Most of the books I’ve re-read were YA and I’ve not had too many experiences of feeling embarrassed – Northern Lights will always be good, for example, and most of what I missed on other occasions turned out to be very minor points – it’s actually more the case that I recognise a few of the books I read just as I was starting to become an avid reader again, in adulthood after leaving school, were likely a lot better than I thought. Does literary fiction seem lifeless and plodding when you don’t ‘get it’? In my experience, yes, it does.
Those times you didn’t like the book but you find on a re-read that it’s good, you just weren’t mature or knowledgeable or in the zone – that’s better. I think in many ways it’s easier to go from ranting about a book to saying ‘okay, it’s not so bad, I messed up’ than ‘oh my goodness this book is amazing… okay, actually the characters are horrible and I feel ashamed’. I think I’d have hated Heathcliff at any age, but I am still glad I only read that book a few years ago.

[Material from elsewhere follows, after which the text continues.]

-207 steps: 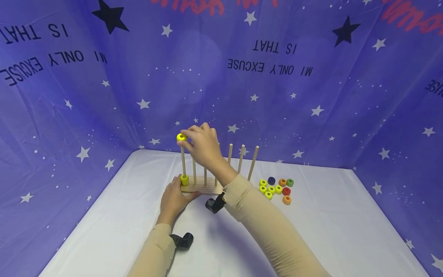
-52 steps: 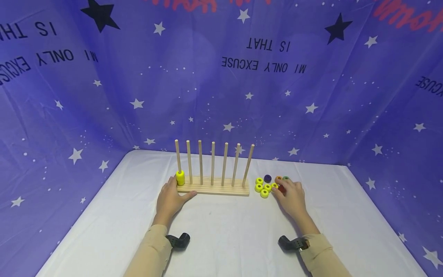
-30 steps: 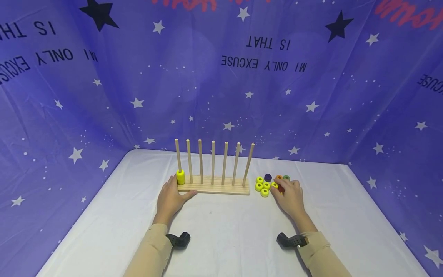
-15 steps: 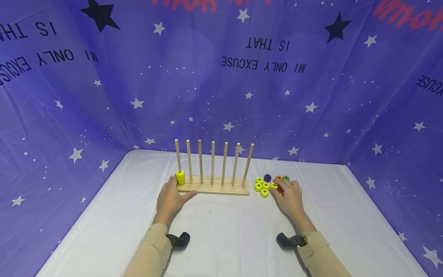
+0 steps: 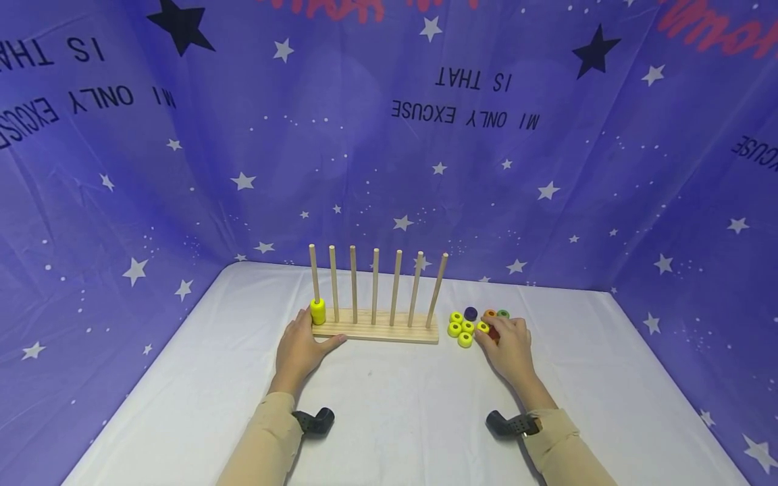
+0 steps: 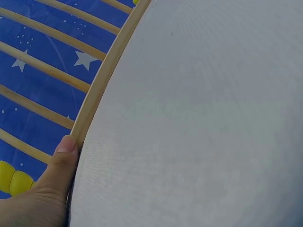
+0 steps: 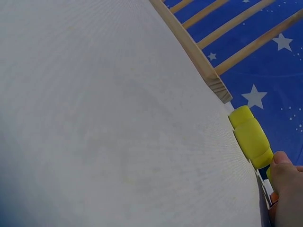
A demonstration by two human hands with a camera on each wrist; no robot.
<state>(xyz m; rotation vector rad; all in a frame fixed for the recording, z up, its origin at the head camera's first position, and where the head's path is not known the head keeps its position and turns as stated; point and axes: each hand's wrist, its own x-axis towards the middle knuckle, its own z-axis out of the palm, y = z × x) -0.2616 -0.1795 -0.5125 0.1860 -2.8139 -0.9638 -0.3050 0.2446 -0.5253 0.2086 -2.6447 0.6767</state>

Away from any embarrassment, does this ‘worry’ that a book will be different point to the importance of re-reading? If an important element of re-reading is to see how your opinions have changed, then worry is as good a reason as any. Re-reading means we learn more. It’s linked to the concept of a book still having something to say, just that it’s on a personal level rather than societal, and not limited to the classics.
But what does this difference in maturity and so forth have on our ability to form an opinion, in terms of reviews and recommendations? Can we trust our opinion? Does it resonant a little too uncomfortably with that idea that some opinions are worthless? (Or does it simply match the idea that all opinions are worthwhile and should be matched with people who will appreciate them?) I know many people delete old reviews – I can’t see myself doing that but I do wonder if an update is in order.
What are your thoughts when considering re-reading a book you read a while ago?